Trading in the Class A common stock, public warrants and public units on the NYSE will be suspended immediately. Beginning on March 22, 2024, the Company expects that the Class A common stock, public warrants and public units may be quoted and traded in the over-the-counter market under the ticker symbols “PORT,” “PORT.W” and “PORT.U,” respectively.

 

The Company intends to seek a listing of its securities on the Nasdaq Stock Market prior to or in connection with the consummation of any business combination the Company may seek to consummate, but there can be no assurance that the Company will be able to complete such alternative listing or when such listing would occur.

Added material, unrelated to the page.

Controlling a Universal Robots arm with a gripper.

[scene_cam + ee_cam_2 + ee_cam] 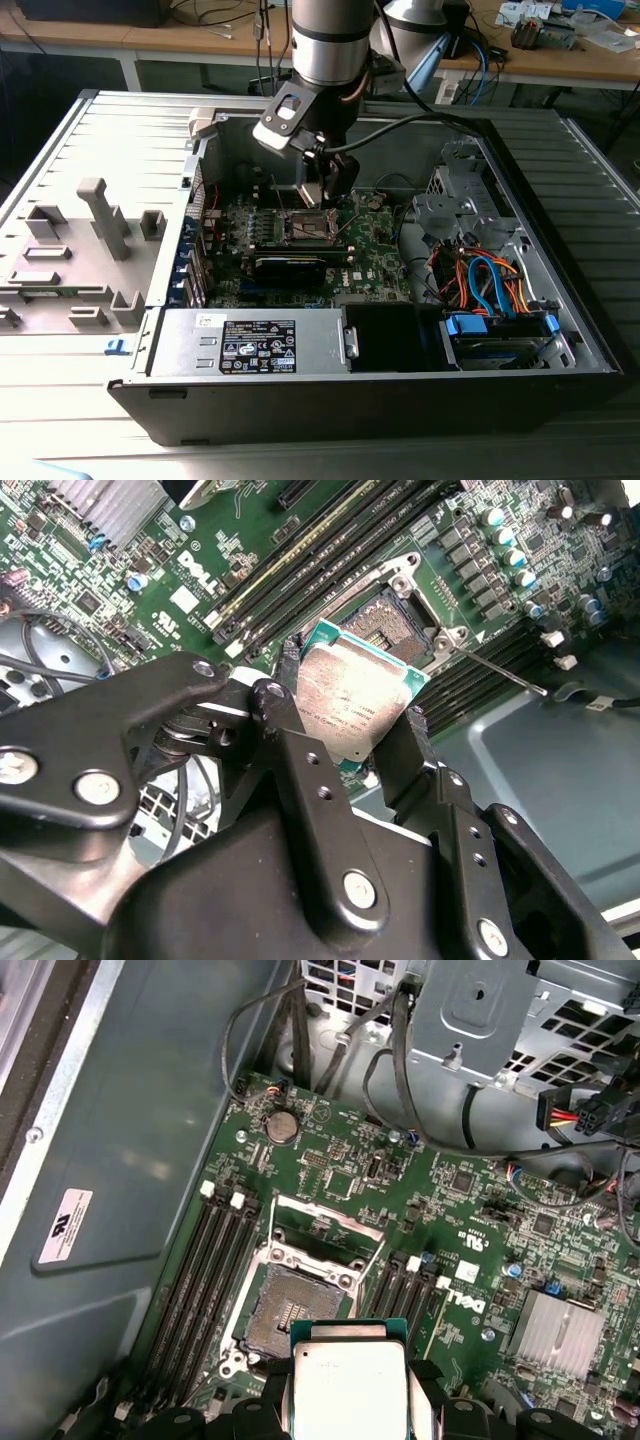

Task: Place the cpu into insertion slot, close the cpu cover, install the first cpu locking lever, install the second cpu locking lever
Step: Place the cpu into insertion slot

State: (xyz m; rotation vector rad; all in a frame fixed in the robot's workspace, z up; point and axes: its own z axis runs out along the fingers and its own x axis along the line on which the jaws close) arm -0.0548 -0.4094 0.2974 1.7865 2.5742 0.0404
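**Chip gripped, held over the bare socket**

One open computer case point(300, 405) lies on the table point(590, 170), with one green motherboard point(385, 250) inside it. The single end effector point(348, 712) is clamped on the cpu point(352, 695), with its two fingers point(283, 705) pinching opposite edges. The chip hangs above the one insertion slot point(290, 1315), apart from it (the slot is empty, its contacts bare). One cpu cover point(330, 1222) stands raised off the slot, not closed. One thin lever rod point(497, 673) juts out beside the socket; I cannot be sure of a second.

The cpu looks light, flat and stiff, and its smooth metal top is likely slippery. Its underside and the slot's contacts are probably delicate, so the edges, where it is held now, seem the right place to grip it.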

As previously announced, following the implementation of an extension amendment on March 14, 2024, the Company has until December 14, 2024 to complete an initial business combination. If the Company does not complete an initial business combination by such date, it will, as promptly as reasonably possible, but not more than ten business days thereafter, redeem the public shares at a per-share price, payable in cash, equal to the aggregate amount then on deposit in the trust account, including interest earned on the funds held in the trust account and not previously released to the Company to pay its tax obligations, if any (less up to $100,000 of interest to pay dissolution expenses) divided by the number of the then-outstanding public shares, which redemption will completely extinguish public stockholders’ rights as stockholders (including the right to receive further liquidating distributions, if any).

 

About Southport Acquisition Corporation

 

The Company is a blank check company formed for the purpose of effecting a merger, capital stock exchange, asset acquisition, stock purchase, reorganization or similar business combination with one or more businesses.

 

Forward-Looking Statements

 

This press release includes “forward-looking statements” within the meaning of the “safe harbor” provisions of the United States Private Securities Litigation Reform Act of 1995. Forward-looking statements may be identified by the use of words such as “may”, “should”, “expect”, “intend”, “will”, “estimate”, “anticipate”, “believe”, “predict”, “potential” or “continue”, or other similar expressions (or negative versions of such words or expressions) that predict or indicate future events or trends or that are not statements of historical matters. Such forward-looking statements are subject to risks, uncertainties, and other factors which could cause actual results to differ materially from those expressed or implied by such forward-looking statements. You should not place undue reliance on forward-looking statements, which speak only as of the date they are made. The Company undertakes no duty to update these forward-looking statements.